« Je suis une femme qui travaille »
Rahel Grunder, la réalisatrice du film, essaye d’enregistrer ce concert matinal, tandis que Christine Munz, la cadreuse, se met en place avec sa caméra. Oumou Sow et son mari Mamadou sont déjà debout. Oumou vient d’allumer un feu. Elle commence à piler de l’oignon dans un petit mortier. Elle prépare la farce des baguettes qu’elle vendra d’ici quelques heures au marché au bétail de Barkédji.
Barkédji est un village du Ferlo, situé dans le Sahel. Dans cette région, l’eau est très rare. Il ne pleut que 300 mm par an, et ce, uniquement pendant la saison des pluies, entre juillet et septembre. La savane se couvre alors d’un tapis de verdure. Les animaux des familles peules qui y vivent trouvent suffisamment à manger et donnent beaucoup de lait. Mais plus la saison des pluies se fait attendre, plus l’herbe se fait rare. Quand il n’en reste plus un brin, les Peul·e·s rassemblent tous leurs biens et les mettent, avec leurs enfants, sur une charrette avant de partir en direction du sud avec leurs troupeaux, à la recherche de nouveaux pâturages et d’eau. Ils ne reviendront qu’au début de la saison des pluies suivante.
Nous ne faisons plus les choses comme avant
Toutefois, ce système est menacé par les changements climatiques. Dans le Ferlo, la saison des pluies commence chaque année un peu plus tard et il pleut de moins en moins. La nature s’adapte. Les buissons épineux et les herbes invasives, boudées par les bêtes, se multiplient. Pendant le tournage du film, fin février, les températures atteignent 42 °C. Le paysage est déjà très aride. Cette situation ne laisse rien présager de bon pour les Peul·e·s, qui possèdent souvent des centaines de vaches, mais aussi des moutons et des chèvres. Les éleveuses et les éleveurs doivent mener paître leurs troupeaux toujours plus loin et sur des surfaces toujours plus grandes. En raison des ressources naturelles limitées, les conflits se multiplient.

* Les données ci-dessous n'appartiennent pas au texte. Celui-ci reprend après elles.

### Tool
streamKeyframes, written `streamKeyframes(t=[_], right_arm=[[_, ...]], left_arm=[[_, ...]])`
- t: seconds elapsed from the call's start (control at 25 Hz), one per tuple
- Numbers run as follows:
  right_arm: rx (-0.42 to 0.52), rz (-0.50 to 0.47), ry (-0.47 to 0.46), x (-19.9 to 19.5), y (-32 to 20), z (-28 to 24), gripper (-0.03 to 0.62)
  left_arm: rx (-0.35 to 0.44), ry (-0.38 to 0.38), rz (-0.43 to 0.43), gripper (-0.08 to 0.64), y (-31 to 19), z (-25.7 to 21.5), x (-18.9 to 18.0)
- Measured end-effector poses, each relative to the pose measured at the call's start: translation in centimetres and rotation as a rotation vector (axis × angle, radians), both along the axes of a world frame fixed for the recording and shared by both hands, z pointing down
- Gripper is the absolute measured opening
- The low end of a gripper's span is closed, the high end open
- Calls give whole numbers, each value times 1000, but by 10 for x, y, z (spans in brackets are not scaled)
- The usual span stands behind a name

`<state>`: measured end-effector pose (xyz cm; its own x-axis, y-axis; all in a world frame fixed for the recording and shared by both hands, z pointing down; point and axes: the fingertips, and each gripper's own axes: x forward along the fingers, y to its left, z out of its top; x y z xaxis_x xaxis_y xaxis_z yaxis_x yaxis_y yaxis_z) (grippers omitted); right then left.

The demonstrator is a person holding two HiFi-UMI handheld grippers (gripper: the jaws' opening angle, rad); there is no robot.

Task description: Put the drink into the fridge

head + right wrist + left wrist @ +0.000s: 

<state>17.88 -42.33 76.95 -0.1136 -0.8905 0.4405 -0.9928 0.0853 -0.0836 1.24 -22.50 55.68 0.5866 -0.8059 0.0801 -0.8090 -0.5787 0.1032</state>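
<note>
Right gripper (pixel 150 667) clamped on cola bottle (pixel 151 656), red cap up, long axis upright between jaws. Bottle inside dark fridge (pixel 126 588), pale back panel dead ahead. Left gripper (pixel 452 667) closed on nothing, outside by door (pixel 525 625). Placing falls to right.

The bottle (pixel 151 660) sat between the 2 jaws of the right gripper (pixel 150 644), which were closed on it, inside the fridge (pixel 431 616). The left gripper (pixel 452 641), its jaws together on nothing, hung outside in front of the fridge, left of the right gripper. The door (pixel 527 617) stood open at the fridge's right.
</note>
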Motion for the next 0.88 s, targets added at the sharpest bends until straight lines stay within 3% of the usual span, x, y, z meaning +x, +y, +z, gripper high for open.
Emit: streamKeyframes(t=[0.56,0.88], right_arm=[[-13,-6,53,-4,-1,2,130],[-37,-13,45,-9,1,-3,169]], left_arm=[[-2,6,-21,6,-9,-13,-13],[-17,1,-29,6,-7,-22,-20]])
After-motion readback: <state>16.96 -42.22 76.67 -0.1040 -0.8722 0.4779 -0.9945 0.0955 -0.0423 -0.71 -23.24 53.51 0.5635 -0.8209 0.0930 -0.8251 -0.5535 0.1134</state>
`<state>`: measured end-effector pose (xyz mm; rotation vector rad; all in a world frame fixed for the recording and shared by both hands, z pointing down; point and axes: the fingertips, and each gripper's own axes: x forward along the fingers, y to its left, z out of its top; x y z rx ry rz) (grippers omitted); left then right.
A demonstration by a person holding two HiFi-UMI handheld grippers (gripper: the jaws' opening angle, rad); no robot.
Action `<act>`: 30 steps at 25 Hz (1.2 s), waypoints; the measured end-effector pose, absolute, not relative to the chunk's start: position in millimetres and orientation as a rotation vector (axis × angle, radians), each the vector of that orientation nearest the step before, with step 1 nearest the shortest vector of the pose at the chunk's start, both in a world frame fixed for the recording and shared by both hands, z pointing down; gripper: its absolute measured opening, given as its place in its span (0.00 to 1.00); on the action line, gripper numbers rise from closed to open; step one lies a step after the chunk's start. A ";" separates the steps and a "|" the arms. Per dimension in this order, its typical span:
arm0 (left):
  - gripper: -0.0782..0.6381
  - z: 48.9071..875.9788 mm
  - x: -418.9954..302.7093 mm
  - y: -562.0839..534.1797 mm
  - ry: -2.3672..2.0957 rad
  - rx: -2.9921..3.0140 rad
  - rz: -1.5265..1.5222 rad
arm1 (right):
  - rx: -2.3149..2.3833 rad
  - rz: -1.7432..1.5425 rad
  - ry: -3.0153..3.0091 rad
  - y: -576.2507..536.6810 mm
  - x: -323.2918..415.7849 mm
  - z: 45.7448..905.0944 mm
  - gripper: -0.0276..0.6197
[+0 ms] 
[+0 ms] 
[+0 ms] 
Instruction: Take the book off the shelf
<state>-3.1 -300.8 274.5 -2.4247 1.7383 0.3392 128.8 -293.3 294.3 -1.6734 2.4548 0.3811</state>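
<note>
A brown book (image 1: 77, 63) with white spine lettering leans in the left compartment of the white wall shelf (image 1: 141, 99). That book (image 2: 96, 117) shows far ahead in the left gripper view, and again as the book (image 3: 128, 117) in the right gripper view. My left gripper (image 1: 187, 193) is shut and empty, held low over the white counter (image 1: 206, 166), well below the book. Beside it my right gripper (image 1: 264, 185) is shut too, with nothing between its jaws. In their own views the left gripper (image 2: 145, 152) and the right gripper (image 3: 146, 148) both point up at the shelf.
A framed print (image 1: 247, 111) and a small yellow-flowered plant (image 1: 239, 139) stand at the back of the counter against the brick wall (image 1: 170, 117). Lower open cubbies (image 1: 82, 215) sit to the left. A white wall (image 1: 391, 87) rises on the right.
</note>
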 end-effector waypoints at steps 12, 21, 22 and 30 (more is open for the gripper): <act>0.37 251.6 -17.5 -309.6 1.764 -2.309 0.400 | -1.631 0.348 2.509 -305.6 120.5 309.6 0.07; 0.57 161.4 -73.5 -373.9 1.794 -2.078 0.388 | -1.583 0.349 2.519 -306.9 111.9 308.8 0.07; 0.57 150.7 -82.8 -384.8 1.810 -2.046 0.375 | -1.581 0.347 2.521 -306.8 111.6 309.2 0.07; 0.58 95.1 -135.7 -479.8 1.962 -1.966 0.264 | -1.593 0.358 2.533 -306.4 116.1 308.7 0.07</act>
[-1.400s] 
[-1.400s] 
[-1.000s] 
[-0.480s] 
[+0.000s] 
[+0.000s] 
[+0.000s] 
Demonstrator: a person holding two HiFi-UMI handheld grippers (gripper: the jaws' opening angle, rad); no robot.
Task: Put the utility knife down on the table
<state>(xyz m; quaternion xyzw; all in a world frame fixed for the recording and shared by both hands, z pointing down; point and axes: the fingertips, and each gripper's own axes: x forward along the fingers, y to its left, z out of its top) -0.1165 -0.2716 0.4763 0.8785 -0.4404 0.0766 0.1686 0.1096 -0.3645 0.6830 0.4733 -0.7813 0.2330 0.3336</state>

« Nous essayons de nous adapter aux changements climatiques, raconte Oumou Sow lors d’un entretien. Nous faisons les choses différemment. » Il y a quelques années, son mari et elle ont décidé d’abandonner la vie nomade. Ils sont devenus sédentaires, notamment pour permettre à leurs enfants d’aller à l’école toute l’année. Mais la famille doit trouver des sources de revenus alternatives pour tenir durant la saison sèche. Oumou joue un rôle essentiel en la matière.
Une femme qui travaille
Lors de l’entretien, elle se présente ainsi : « Je suis une femme qui travaille. » Cette affirmation est tellement vraie. Durant les dix jours que nous passons à la filmer, elle ne s’arrête pas un instant. Elle porte le lait de ses vaches à la laiterie, prépare de petits gâteaux à partir de jujubes sauvages et des glaces à partir de jus d’hibiscus et de baobab. Elle récolte les légumes de son potager, vend ses produits au marché. Elle se rend également aux réunions du groupe de crédit et d’épargne et aux assemblées du village, lors desquelles la convention sur l’utilisation des terres est débattue. Même en plein cœur de l’après-midi, quand une chaleur torride s’abat sur Barkédji, Oumou ne s’arrête pas : elle tient sa comptabilité, en listant recettes et dépenses pour calculer ses gains. Ces activités sont d’autant plus remarquables quand on sait qu’il y a quelques années, Oumou ne savait ni lire, ni écrire, ni compter. Enfant, elle n’était pas allée à l’école et avait été mariée à dix ans.